In a World Obsessed with Certainty, Anxiety Makes Sense
We live in a world that prizes control. We plan, we insure, we micromanage, we schedule — not because we’re unwise, but because somewhere deep down we all know: life is unpredictable. And that terrifies us. But for some, especially children without the emotional scaffolding of stability, this fear becomes a lifestyle. It becomes anxiety. Not as an overreaction but as a deeply intelligent survival adaptation. In professions like law enforcement, emergency response, and even bureaucracy, hypervigilance is often rewarded. In children, we pathologize it. But it’s the same core response: stay ahead of the threat so it doesn’t consume you.

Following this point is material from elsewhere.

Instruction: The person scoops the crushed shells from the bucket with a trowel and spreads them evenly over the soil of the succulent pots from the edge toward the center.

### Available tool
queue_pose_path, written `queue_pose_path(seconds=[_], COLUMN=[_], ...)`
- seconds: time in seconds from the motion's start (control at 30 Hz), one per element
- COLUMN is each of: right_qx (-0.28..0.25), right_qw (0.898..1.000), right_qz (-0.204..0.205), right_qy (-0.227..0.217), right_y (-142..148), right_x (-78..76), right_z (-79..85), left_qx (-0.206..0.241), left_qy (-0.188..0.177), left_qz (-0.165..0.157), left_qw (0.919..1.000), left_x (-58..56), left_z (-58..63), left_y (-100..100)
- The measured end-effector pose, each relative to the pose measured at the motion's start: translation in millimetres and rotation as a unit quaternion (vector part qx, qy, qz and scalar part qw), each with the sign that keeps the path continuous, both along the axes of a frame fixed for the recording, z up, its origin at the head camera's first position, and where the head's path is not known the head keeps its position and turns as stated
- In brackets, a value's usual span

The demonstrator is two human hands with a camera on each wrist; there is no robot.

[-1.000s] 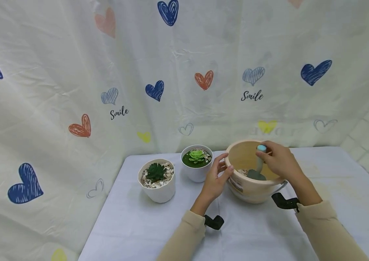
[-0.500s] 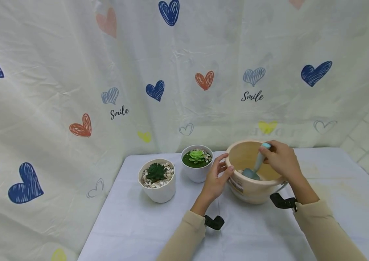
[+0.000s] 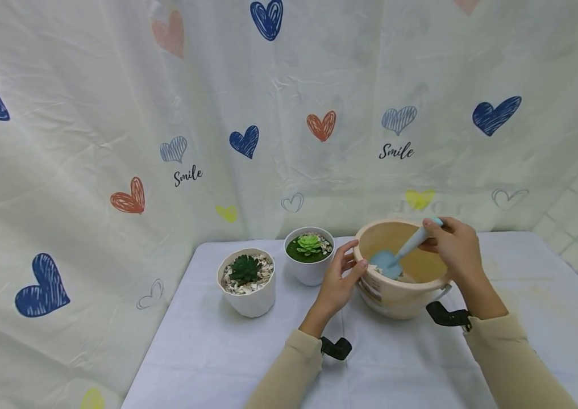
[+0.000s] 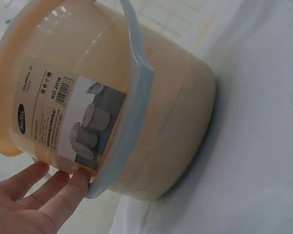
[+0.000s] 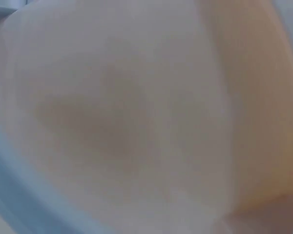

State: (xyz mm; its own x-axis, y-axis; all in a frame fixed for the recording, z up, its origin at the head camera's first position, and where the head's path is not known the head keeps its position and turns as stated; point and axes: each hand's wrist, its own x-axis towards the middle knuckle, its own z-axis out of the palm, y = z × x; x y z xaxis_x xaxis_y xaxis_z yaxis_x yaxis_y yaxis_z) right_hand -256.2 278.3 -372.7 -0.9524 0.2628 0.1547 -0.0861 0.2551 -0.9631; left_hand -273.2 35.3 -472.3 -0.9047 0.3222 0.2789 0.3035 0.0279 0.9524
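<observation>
A cream plastic bucket [image 3: 396, 301] stands upright at the right of the table. My left hand [image 3: 336, 287] holds its left side, fingers by the rim. The left wrist view shows fingertips [image 4: 80, 183] touching the outer wall below the rim, near the blue-grey handle [image 4: 136, 97]. Inside the bucket, a light-blue small shovel [image 3: 414, 243] slants with its blade [image 3: 385, 262] down at the left among pale pebbles [image 3: 404, 278]. My right hand [image 3: 457, 250] grips the top of its handle above the right rim. The right wrist view is filled by the blurred bucket wall [image 5: 136, 122].
Left of the bucket stand two white pots, one with a dark green succulent [image 3: 245, 269] in pebbles, the other with a light green succulent [image 3: 309, 245]. A white cloth [image 3: 207, 352] covers the table. Behind hangs a heart-printed curtain [image 3: 289, 85].
My right hand has moved a little right and tilted the shovel, its handle leaning right and its blade swinging left and up in the bucket. My left hand stays on the bucket.
</observation>
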Motion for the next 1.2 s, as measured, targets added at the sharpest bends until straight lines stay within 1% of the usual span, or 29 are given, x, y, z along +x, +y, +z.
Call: queue_pose_path(seconds=[0.1, 0.2, 0.27, 0.43, 0.53, 0.77, 1.07, 1.2], right_qx=[-0.089, -0.167, -0.198, -0.249, -0.263, -0.253, -0.285, -0.292], right_qw=[0.996, 0.986, 0.980, 0.968, 0.964, 0.966, 0.957, 0.955], right_qz=[-0.006, -0.004, -0.003, -0.009, -0.017, -0.047, -0.049, -0.050], right_qy=[0.010, 0.018, 0.021, 0.028, 0.031, 0.019, 0.027, 0.030], right_y=[3, 6, 8, 11, 12, 13, 18, 18], right_x=[-1.0, -1.8, -2.0, -1.4, -0.5, 2.9, 3.0, 1.9], right_z=[-1.3, -2.0, -2.4, -2.1, -1.8, -1.1, -1.9, -2.9], left_qx=[-0.001, 0.003, 0.005, 0.004, 0.005, 0.008, 0.007, 0.010], left_qy=[-0.003, -0.005, -0.006, -0.011, -0.013, -0.011, -0.012, -0.015], left_qz=[0.000, 0.000, -0.001, 0.001, 0.001, -0.006, -0.008, -0.009], left_qw=[1.0000, 1.0000, 1.0000, 0.9999, 0.9999, 0.9999, 0.9999, 0.9998], left_x=[0.0, 0.7, 1.2, 0.9, 0.5, 0.4, 0.6, 0.2], left_z=[-0.7, 0.0, 0.7, 1.1, 1.1, 0.9, 0.8, 0.9], left_y=[0, 0, 0, 0, 1, 0, 0, 0])
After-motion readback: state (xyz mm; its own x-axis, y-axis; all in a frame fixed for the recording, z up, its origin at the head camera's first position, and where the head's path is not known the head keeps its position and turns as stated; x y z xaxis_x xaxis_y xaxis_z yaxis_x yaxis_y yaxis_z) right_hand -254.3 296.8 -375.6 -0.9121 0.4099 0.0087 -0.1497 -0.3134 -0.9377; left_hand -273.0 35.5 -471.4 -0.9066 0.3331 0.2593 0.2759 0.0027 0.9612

What does this mean for those of us raising, teaching, or caring for children? It means we must stop trying to "fix" anxiety without first understanding it. We must teach children that anxiety is not a personal failure. It is not madness. It is not weakness. It is a loyal if slightly misguided friend trying to help them stay safe. Eventually, with patience and relationship, we can help them retire that friend. We can give them the emotional vocabulary to name their inner world. We can teach them that control and safety are not always the same thing. And most importantly, we can help them return …. gently, slowly to the present moment. In the end, the present is the only place where life is truly lived. Anxiety, for all its cleverness, can’t protect us from life it can only distance us from it.